Posted on 09/08/2004 11:50:42 AM PDT by AlaskaErik
I'm a big fan of hot springs and usually visit them purely for pleasure. But last month my soak at Chena Hot Springs was all business. Well, mostly. The Alaskan Geothermal Working Group's first "summit" at Chena focused on geothermal as a power source for Alaska.
Over the two-day meeting the 75 participants learned a lot -- like how Iceland is now getting almost 20 percent of its electricity from geothermal. We also heard from Roy Mink, who heads the U.S. Department of Energy's Geothermal Technologies Division in Washington, D.C. He told us the DOE considers Alaska one of a handful of states with excellent potential to increase geothermal electric production.
(Excerpt) Read more at adn.com ...
What these people don't seem to understand is that it has to be economically viable. If I can get cheaper electricity this way, that's great. But I'm not willing to pay higher prices because some eco-terrorist using junk science says this is the way to go. While this may be economical on a small scale in remote areas, I'm not so sure about urban areas.
Environmentalists aren't the brightest bulbs on the string. Economically viable geothermal energy depends on many factors. Rock has a heat capacity about a fifth of that of water, and a thermal conductivity about one five-hundredth of that of copper. Geothermal sources are greatly reduced in effectiveness by groundwater which is ubiquitous in nature, hence the elusive goal in the industry "hot, dry rock". Once you've sucked out your heat, you either wait a few tens of thousands of years for repleneshment, or move your operations elsewhere at great expense. Plumbing, pumps, valves, steam turbines, generators, and distribution points don't grow on trees either. From exploration and mapping the extent of a source to it's eventual exploitation takes immense amounts of capital outlay and technical expertise. You don't just sink a pipe and stick a PG&E meter on it. Economics like many other things seeks it's own level.
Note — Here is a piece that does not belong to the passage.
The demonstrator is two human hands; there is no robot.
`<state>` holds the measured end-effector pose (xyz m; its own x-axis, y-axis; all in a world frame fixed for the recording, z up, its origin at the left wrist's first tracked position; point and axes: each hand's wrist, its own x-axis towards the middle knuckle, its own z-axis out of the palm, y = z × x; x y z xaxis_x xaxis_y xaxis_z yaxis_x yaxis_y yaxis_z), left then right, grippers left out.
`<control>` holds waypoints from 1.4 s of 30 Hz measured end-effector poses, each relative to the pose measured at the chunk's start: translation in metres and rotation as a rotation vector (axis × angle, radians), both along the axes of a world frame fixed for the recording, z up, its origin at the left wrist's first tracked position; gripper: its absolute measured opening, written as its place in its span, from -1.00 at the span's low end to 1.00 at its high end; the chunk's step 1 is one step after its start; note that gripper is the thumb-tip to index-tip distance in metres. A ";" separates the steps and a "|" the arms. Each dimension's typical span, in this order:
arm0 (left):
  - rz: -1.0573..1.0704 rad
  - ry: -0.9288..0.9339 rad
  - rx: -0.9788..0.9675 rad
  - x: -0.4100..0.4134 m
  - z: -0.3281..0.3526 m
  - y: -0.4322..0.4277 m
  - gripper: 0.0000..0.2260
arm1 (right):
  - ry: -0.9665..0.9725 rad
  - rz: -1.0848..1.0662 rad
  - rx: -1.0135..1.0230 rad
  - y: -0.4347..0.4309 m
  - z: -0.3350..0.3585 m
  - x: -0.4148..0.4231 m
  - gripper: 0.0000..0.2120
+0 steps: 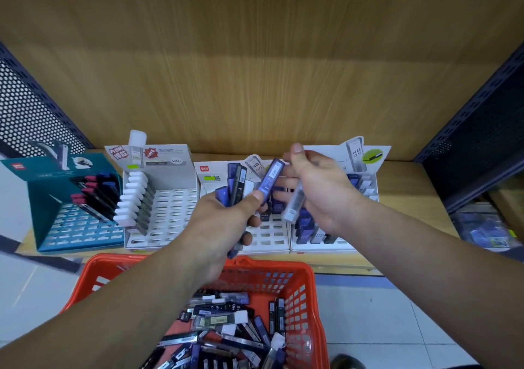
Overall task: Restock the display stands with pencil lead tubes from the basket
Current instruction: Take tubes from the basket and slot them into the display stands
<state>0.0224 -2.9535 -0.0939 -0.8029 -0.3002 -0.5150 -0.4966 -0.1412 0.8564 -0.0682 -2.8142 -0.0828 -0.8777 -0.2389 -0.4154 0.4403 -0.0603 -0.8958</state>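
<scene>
**Q:** Where are the hands?
**A:** Over the basket (pixel 306 306), in front of the shelf (pixel 411 187). The left hand (pixel 224 221) grips a fanned bunch of tubes (pixel 236 187). The right hand (pixel 320 187), blurred, pinches one clear tube (pixel 295 204) above the right stand (pixel 340 245).

**Q:** And the remaining stock?
**A:** It is heaped loose in the basket. The middle stand (pixel 269 238) shows many bare slots.

**Q:** What could go wrong?
**A:** The bunch is loosely fanned, and one blue tube (pixel 270 182) seems held only at the thumb-tip. A jolt would likely drop it to the floor (pixel 382 312) or back into the basket. The clear tube, if set down in haste, might knock over standing neighbours. It might also land in a slot meant for another kind.
</scene>
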 end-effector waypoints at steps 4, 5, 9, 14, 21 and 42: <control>-0.023 -0.014 -0.036 0.001 0.001 -0.011 -0.73 | 0.057 0.102 0.155 0.012 -0.003 0.000 -0.81; -0.037 -0.018 -0.042 0.002 0.001 -0.011 -0.73 | 0.057 0.144 0.146 0.013 -0.002 0.001 -0.83; -0.044 -0.017 0.007 0.002 0.004 -0.010 -0.75 | 0.064 0.196 0.135 0.013 -0.005 0.002 -0.85; 0.021 -0.031 0.254 -0.001 0.007 -0.011 -0.81 | 0.057 0.243 0.055 0.017 -0.002 0.002 -0.86; 0.139 -0.055 0.367 -0.009 -0.001 -0.027 -0.84 | 0.148 0.450 0.175 0.022 0.000 0.005 -0.91; -0.409 0.271 -0.770 -0.051 -0.039 0.017 -0.80 | -0.388 0.339 0.192 0.107 -0.007 0.006 -0.81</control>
If it was economically viable and profitable, someone would be doing it and banking. You don't see much of that except in a very few places on earth like Iceland for example where the myriad of variables and conditions conspire to make it worthwhile. Also the legal costs brought to us by decades of anti-exploitation legislation further reduce the profit margin. The problem has been studied in great detail, but alas the environmentalists think if you make enough noise, geothermal energy will magically become a solution to petroleum imports. Sorry, doesn't work that way.
The very best geothermal sites can produce approximately 10 Megawatts of continuous power per well, which is a hell of a lot of power for very little infrastructure overhead. Unlike wind and solar, it is continuous. Most places in the world require bore depths of 1-2km before they find enough heat to drive a turbine, but in places like the Reno, NV area, you get 200-300C super-heated steam at depths of only a few hundred meters. Most estimates put the high-grade geothermal carrying capacity of northern Nevada at many, many times the total power output of the world, but you would have to pave the state with pipes and turbines to do it, and the Feds control all of that land anyway. It is worth noting that low-grade geothermal that is poor for power generation is used in Nevada for doing things like providing heat for bulk processing foods, since the cost of developing the geothermal is cheap and the energy -- a major cost of business -- is free. There are a few food processing plants along I-80 out in remote parts of the desert that exist solely to take advantage of convenient low-grade geothermal fields.
I wonder what they call hundreds of wind turbines grouped closely together!
Maybe that's because they don't have any forests to cut down and burn. Ever think of that?
There's a hot spring west of fairbanks that is about 10 miles in from road. Snowmachine or run dogteam in. I hear its pretty nice and they have cabins there. Probably no comparison to laierd down in BC, but good for ak standards. Tolovana I think.
Read yr home page. Sim City R Us! Thankx for the lesson! ps - My family is about to put in a geothermal heat pump in a NW state desert - go, alt energy! Norski :-)
Insect Magnets. I hear they have to be hand-cleaned to remain viable.